Les deux compagnons d’infortune durent attendre quelques minuto avant de s’autoriser à prendre une grande respiration. Ils avaient survécu un dan de plus et compte tenu de ce dans quoi ils étaient impliqués, c’était énorme. Après quelques instants, ils se levèrent et partirent calmement dans le sens opposé à celui de leurs poursuivants. Le mage prit la parole d’un ton calme et assuré.

-Quel est ton nom déjà ?

L’autre, prit d’apathie, ne lui prêta pas même un regard pour répondre.

-Steshin, je suis… Espion à louer… Si on peut dire.

Au son du mot espion le mage stoppa sa marche et se prépara à abattre le seul autre survivant d’une boule de feu dans le dos. À cela Steshin se contenta d’ajouter quelques mots, sans se retourner, du même ton calme quoique presque las.

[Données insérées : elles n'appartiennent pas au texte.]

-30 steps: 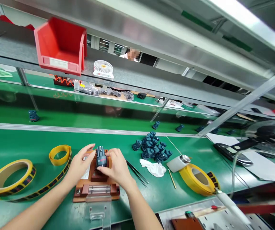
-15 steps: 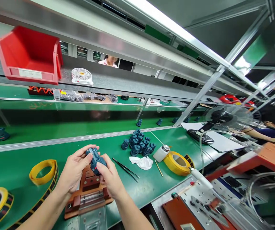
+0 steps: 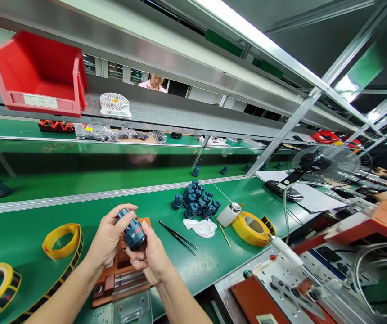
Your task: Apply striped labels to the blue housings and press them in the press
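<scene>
A dark blue battery pack point(image 3: 134, 233) with a red stripe and a round pale logo is held between both hands, above the bench. My left hand point(image 3: 107, 236) grips its upper left end, the thumb lying across it. On its right side, my right hand point(image 3: 155, 252) closes round the lower end with the fingers curled beneath. Under the hands is a reddish-brown fixture point(image 3: 121, 274) with a clear plate at its front, partly covered by them. Black tweezers point(image 3: 178, 237) lie to the right, near a crumpled white cloth point(image 3: 200, 227).
Several similar packs point(image 3: 196, 202) stand grouped behind the cloth. A white bottle point(image 3: 229, 215) and a yellow tape roll point(image 3: 252, 229) are on the right, with label rolls point(image 3: 61, 243) on the left. A desk fan point(image 3: 310, 164) and metal machine point(image 3: 298, 279) occupy the right side. A red bin point(image 3: 41, 76) sits overhead.
The battery pack has been turned in my hands, so its striped, logo side now faces me. My right fingers have curled under it. The view has shifted slightly.
</scene>
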Tool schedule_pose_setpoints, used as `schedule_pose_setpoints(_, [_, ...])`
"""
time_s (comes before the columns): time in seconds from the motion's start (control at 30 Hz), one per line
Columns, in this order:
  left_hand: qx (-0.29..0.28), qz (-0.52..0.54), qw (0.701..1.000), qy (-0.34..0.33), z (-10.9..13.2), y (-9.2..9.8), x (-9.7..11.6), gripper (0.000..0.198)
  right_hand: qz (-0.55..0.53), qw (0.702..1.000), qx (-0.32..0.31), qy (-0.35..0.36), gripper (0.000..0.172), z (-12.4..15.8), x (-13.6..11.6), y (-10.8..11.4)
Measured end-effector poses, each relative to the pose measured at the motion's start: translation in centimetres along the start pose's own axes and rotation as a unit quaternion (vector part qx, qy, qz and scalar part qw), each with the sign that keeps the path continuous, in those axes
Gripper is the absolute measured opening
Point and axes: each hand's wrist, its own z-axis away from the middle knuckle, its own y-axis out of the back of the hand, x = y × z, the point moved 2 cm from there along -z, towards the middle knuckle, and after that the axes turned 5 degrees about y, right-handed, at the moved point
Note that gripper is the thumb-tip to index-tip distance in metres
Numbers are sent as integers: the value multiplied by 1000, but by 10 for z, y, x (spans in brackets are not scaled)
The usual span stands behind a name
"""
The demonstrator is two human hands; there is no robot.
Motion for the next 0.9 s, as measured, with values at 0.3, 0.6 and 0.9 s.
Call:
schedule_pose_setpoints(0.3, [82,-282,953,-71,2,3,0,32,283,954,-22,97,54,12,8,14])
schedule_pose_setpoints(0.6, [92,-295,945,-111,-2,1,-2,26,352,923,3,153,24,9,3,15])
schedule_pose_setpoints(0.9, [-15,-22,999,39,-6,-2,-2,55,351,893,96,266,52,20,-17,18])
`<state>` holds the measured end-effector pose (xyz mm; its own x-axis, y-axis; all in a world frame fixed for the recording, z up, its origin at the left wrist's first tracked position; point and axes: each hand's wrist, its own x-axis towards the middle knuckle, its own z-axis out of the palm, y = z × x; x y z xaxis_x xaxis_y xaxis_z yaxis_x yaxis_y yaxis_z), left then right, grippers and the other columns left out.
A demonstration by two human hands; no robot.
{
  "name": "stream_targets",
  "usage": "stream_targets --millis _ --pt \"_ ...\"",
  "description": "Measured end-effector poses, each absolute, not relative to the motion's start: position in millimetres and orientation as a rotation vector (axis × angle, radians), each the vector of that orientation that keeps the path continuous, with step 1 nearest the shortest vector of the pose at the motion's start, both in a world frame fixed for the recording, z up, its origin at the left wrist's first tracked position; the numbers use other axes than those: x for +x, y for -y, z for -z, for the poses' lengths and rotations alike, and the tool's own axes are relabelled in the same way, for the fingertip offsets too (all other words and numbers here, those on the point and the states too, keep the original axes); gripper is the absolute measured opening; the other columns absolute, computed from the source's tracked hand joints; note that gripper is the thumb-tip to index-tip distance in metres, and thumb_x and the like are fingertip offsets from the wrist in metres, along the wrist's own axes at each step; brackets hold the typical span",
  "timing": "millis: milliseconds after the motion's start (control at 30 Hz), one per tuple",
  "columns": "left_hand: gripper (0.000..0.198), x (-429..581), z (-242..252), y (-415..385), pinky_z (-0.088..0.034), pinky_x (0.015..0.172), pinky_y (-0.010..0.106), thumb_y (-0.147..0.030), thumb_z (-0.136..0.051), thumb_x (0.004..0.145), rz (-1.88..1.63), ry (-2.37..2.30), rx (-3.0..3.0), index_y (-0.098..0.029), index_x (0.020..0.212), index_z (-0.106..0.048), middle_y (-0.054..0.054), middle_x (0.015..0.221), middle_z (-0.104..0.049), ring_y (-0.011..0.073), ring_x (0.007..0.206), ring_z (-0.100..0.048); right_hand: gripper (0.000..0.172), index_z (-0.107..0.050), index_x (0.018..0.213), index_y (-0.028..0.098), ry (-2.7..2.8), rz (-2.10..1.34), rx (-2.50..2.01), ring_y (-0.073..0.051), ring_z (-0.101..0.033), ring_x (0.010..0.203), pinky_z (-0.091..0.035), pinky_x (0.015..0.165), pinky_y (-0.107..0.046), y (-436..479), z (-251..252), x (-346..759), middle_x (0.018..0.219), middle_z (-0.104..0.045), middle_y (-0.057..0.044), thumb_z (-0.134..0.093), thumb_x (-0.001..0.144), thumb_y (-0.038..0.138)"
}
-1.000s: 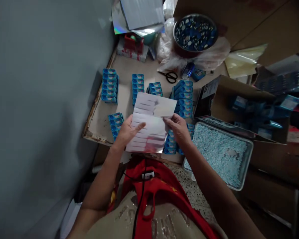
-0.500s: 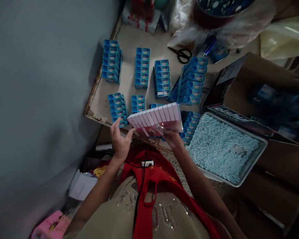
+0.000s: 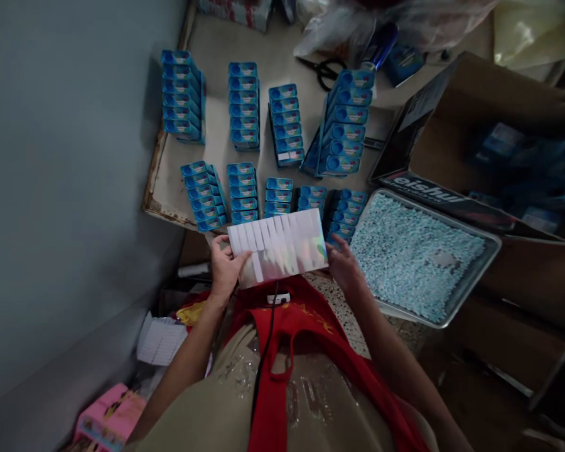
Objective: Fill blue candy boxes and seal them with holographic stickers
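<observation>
A sheet of white sticker strips (image 3: 282, 242) on shiny backing is held up over the table's front edge. My left hand (image 3: 226, 267) grips its left end, thumb on top and fingers behind. By the sheet's right edge is my right hand (image 3: 346, 267), its fingers slightly apart and not visibly gripping it. Just beyond the sheet stand stacks of small blue boxes, including a front left stack (image 3: 203, 196) and a front right stack (image 3: 346, 213). The sheet overlaps the lower ends of some front stacks.
More blue stacks (image 3: 243, 103) stand farther back on the table (image 3: 214, 37). Black scissors (image 3: 329, 74) lie behind them. On the right are a metal tray (image 3: 475, 285) of pale blue pellets and an open carton (image 3: 456, 125). A wall (image 3: 75, 157) rises at left.
My left hand has closed on the sheet's left end, while my right hand has moved off its underside to the right edge. The sheet has tipped flatter towards me and lower.
</observation>
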<state>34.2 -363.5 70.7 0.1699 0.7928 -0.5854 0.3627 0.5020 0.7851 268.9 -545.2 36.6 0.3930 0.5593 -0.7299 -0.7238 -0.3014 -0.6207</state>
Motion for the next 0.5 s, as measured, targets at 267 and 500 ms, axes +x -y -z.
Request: stream_targets --millis 267,500 --pt "0.058 46 -105 343 -0.053 0.070 0.025 -0.035 -0.091 0.058 -0.290 -1.372 1.262 -0.020 0.109 -0.068 0.000 0.089 -0.074 0.0176 0.080 -0.069 0.049 -0.072 0.103 0.028 0.263 -1.231 -1.505 -0.017 -0.068 0.079 -0.056 0.075 -0.031 496 -61 316 0.084 -0.074 0.003 -0.094 0.059 0.033" --pt "0.055 39 -109 337 -0.051 0.065 0.026 -0.034 -0.097 0.041 -0.244 -1.390 1.043 -0.016 0.090 -0.079 0.000 0.077 -0.072 0.0151 0.069 -0.063 0.046 -0.081 0.094 0.025 0.266 -1.313 -1.514 -0.017 -0.068 0.076 -0.056 0.074 -0.033 498 -64 313 0.085 -0.077 0.001 -0.099 0.053 0.035"
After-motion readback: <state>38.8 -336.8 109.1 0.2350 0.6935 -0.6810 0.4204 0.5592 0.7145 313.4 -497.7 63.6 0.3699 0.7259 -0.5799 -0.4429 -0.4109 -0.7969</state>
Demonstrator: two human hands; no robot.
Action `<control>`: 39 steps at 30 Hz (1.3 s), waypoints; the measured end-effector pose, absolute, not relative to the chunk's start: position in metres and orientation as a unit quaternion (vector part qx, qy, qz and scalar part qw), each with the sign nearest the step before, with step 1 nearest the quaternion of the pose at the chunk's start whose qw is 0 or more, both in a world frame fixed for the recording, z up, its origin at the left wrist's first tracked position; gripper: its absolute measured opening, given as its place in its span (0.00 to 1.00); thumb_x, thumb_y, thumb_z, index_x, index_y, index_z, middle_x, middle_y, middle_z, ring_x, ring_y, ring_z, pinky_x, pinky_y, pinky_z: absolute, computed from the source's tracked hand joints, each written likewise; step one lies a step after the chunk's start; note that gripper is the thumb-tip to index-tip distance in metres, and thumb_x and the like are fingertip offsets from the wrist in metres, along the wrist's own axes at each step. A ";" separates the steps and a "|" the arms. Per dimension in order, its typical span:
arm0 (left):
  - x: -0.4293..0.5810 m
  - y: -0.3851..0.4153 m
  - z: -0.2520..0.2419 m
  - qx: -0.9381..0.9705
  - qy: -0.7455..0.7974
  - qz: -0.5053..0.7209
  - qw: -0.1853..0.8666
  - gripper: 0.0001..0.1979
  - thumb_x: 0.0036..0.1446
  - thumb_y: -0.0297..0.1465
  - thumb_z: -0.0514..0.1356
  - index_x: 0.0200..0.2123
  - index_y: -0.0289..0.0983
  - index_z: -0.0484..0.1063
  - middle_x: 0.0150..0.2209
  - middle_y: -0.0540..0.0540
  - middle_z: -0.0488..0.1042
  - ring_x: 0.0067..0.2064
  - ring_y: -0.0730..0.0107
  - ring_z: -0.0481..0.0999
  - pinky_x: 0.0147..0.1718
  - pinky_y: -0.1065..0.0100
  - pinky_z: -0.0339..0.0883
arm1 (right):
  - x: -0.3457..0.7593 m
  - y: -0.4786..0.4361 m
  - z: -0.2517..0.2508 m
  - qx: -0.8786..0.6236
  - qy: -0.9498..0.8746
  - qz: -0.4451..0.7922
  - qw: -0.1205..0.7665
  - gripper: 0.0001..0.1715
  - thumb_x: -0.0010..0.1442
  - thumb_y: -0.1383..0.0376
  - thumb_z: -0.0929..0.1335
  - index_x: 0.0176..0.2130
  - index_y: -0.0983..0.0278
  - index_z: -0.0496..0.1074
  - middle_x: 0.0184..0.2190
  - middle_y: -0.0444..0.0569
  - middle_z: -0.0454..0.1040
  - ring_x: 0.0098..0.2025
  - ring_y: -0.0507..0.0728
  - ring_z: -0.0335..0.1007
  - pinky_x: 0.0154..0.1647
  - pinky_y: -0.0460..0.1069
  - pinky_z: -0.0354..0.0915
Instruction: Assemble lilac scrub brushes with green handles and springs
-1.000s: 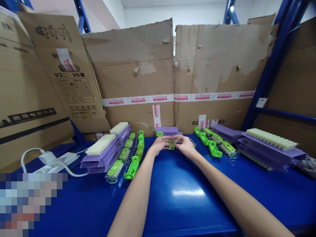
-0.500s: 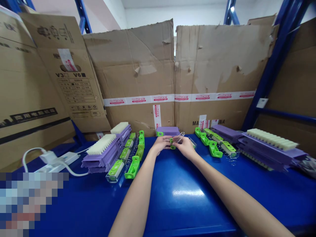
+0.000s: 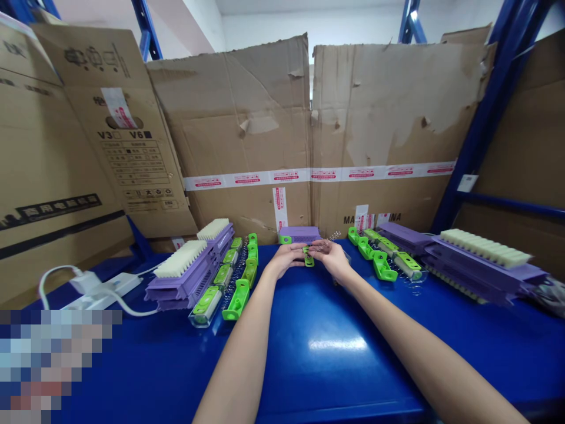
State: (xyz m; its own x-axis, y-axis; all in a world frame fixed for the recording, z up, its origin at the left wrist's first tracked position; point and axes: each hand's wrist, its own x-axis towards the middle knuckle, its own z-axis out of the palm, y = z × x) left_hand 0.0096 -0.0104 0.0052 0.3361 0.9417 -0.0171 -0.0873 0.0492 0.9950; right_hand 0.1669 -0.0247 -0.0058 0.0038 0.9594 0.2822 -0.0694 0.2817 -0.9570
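My left hand [image 3: 285, 260] has its fingers closed on a small green plastic bracket [image 3: 308, 258] near the back of the blue table. Close beside it, my right hand [image 3: 334, 260] pinches a thin metal coil spring [image 3: 330, 240], whose free end sticks up to the right. The spring's lower end lies at the bracket; whether it is seated there is hidden by the fingers. Just behind the hands rests a purple perforated plastic piece [image 3: 300, 234] with a green end part [image 3: 285, 239].
Purple brush bodies with cream bristles [image 3: 182, 259] stand left, others [image 3: 485, 247] right. Beside them lie green brackets [image 3: 236, 300], clear-cased green blocks [image 3: 206, 303] and springs. A white power strip [image 3: 112, 288] with cables is at far left. Cardboard sheets [image 3: 238, 129] wall the back.
The spring has tipped over to the right and now leans lower. My right hand has turned slightly; the left hand stays around the green bracket.
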 end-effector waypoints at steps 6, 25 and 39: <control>0.009 -0.011 0.006 0.542 0.387 0.424 0.614 0.18 0.46 0.21 0.63 0.43 0.31 0.73 0.33 0.43 0.79 0.33 0.70 0.77 0.39 0.64 0.71 | 0.167 -0.026 -0.005 -0.404 -0.537 0.458 0.582 0.19 0.39 0.69 0.73 0.34 0.65 0.69 0.30 0.48 0.78 0.37 0.57 0.75 0.44 0.52 0.69; 0.010 -0.006 0.003 0.539 0.413 0.401 0.615 0.21 0.41 0.20 0.66 0.42 0.31 0.73 0.29 0.45 0.78 0.30 0.72 0.77 0.40 0.66 0.70 | 0.166 -0.026 -0.008 -0.399 -0.585 0.419 0.569 0.15 0.38 0.64 0.72 0.30 0.64 0.69 0.29 0.47 0.76 0.35 0.56 0.73 0.39 0.50 0.68; 0.016 -0.002 0.002 0.542 0.435 0.404 0.595 0.19 0.42 0.18 0.65 0.40 0.32 0.74 0.29 0.45 0.78 0.30 0.71 0.77 0.38 0.65 0.72 | 0.166 -0.030 -0.006 -0.421 -0.615 0.369 0.556 0.11 0.40 0.64 0.70 0.29 0.65 0.70 0.29 0.47 0.76 0.34 0.55 0.72 0.39 0.50 0.66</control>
State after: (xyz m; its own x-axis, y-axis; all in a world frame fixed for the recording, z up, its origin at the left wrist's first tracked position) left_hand 0.0157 -0.0018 0.0019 0.2958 0.9519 -0.0795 -0.0094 0.0861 0.9962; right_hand 0.1664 -0.0299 -0.0057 -0.0281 0.9277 0.3724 0.1069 0.3732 -0.9216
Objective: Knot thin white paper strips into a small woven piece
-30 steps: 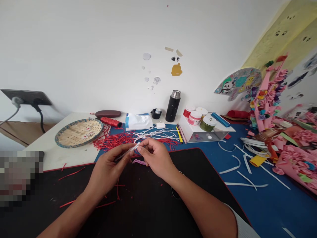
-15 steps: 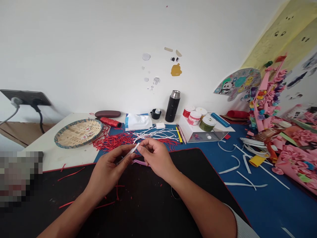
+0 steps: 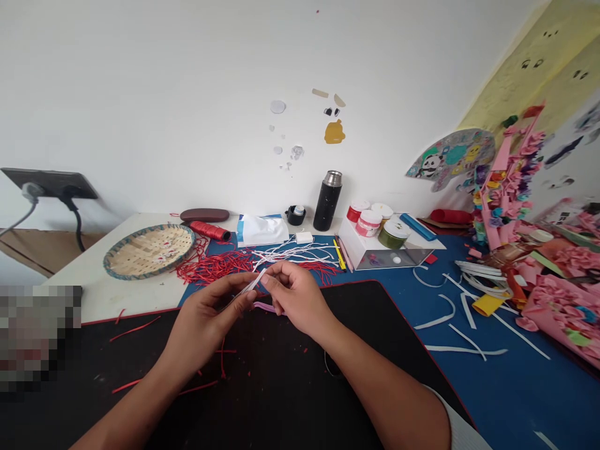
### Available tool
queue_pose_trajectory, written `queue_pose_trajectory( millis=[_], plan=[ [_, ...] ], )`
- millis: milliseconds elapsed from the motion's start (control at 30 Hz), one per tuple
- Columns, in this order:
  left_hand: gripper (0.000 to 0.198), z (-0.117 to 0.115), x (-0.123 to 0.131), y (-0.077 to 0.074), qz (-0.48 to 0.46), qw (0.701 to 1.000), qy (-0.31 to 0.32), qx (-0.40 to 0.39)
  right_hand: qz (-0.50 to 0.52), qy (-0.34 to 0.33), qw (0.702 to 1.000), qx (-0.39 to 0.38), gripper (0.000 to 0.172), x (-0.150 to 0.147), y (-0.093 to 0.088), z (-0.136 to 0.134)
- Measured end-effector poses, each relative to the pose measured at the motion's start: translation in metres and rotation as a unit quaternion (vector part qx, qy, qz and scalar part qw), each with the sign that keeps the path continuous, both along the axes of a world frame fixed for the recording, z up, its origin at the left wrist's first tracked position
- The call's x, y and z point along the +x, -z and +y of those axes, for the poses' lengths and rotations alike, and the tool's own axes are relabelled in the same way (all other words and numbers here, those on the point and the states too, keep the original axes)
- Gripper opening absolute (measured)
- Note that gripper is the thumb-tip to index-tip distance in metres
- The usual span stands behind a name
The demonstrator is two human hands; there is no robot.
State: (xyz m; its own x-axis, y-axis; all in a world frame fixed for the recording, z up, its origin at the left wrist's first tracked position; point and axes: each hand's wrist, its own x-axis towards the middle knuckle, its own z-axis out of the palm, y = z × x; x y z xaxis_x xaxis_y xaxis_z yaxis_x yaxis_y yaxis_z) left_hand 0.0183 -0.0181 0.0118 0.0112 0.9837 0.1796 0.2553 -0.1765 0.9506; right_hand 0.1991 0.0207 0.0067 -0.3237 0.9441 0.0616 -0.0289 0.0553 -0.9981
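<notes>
A narrow white strip (image 3: 255, 280) slants up between my two hands above the black mat. Its lower part lies between the thumb and fingers of my left hand (image 3: 210, 310), which is closed on it. At the strip's upper end, the thumb and forefinger of my right hand (image 3: 293, 294) are pinched together. Below my right fingers a curved purple piece (image 3: 265, 307) shows, partly hidden; I cannot make out whether that hand also holds it. Beyond my hands lie a bundle of white cords (image 3: 290, 252) and a heap of red cords (image 3: 213, 270).
The black mat (image 3: 281, 387) carries red thread scraps (image 3: 135, 327). Behind stand a woven basket (image 3: 145, 250), a red thread spool (image 3: 210, 230), a black flask (image 3: 327, 201) and paint jars (image 3: 369, 223) on a box. White strips (image 3: 464, 351) and pink paper flowers (image 3: 557, 306) lie to the right.
The white strip has turned slightly between my fingers and looks thinner, its edge more toward me. My hands have hardly moved.
</notes>
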Motion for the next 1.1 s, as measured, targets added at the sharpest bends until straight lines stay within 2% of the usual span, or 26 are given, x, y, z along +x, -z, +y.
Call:
queue_pose_trajectory(
  millis=[233, 633, 1100],
  plan=[
    [0.035, 0.0002, -0.0001, -0.0056, -0.061, 0.997, -0.005, -0.04, 0.018, -0.018, 0.999, -0.032, 0.025, -0.0002, -0.0029, -0.0012],
    [0.041, 0.0016, 0.0007, -0.0073, -0.057, 0.997, 0.0, -0.05, 0.032, -0.014, 0.999, -0.041, 0.02, 0.0009, -0.0022, 0.0002],
    [0.033, 0.0008, -0.0014, -0.0047, 0.011, 0.998, -0.064, 0.025, 0.015, -0.009, 0.999, -0.041, 0.019, -0.0017, -0.0017, -0.0011]
  ],
)
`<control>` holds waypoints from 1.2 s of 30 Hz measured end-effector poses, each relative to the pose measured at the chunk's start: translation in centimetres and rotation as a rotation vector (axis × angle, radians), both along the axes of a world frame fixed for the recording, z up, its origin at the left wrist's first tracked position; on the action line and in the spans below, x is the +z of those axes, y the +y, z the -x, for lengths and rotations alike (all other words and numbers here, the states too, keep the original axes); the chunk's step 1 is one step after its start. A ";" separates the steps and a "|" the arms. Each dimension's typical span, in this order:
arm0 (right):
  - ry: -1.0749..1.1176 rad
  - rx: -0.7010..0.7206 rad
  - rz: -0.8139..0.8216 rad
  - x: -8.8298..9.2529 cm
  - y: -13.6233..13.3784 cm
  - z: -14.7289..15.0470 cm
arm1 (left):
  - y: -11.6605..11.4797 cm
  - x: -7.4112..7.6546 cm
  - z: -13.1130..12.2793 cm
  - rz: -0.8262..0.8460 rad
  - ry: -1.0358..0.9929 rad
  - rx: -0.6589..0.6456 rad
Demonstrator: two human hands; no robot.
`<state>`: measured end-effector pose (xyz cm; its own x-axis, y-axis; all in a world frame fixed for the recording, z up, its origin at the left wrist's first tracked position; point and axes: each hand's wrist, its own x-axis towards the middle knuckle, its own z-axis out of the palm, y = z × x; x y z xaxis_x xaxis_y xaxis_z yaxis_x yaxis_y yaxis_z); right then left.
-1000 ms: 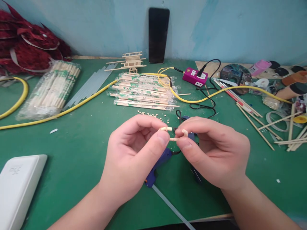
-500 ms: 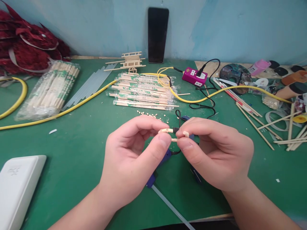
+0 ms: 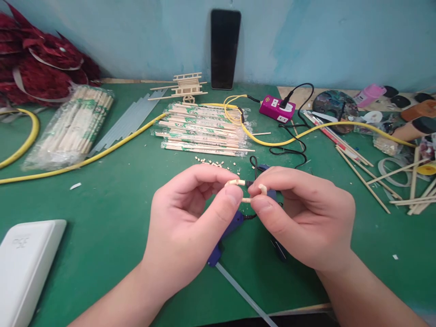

-Tu penses réellement que je suis le responsable ? Tu penses réellement que j’aurais fait le maximum pour sauver ma peau si je ne craignais rien ? D’autant plus que lorsqu’on s’est séparés, je ne pensais pas que tu me tomberais dessus. Maintenant tu fais ce que tu veux, mais moi, je file aussi loin que possible.

Il continua sa marche comme si de rien n’était, en espérant ne pas mourir au pas suivant. Le mage abaissa le bras, résigné à accepter son histoire. La boule de feu crépitait encore dans sa main tout en faisant s’évaporer l’eau qui coulait le long de son bras et lui emboîta le pas toujours alerte. Steshin rajouta d’un ton sec et légèrement tendu.

-Et éteint cette boule de feu, tu vas nous faire prendre imbécile.

L’autre s’exécuta avant de se présenter d’un air plutôt irrité par la remarque précédente.

-Je suis Oronay, mage-guerrier du clan d’Eadsha.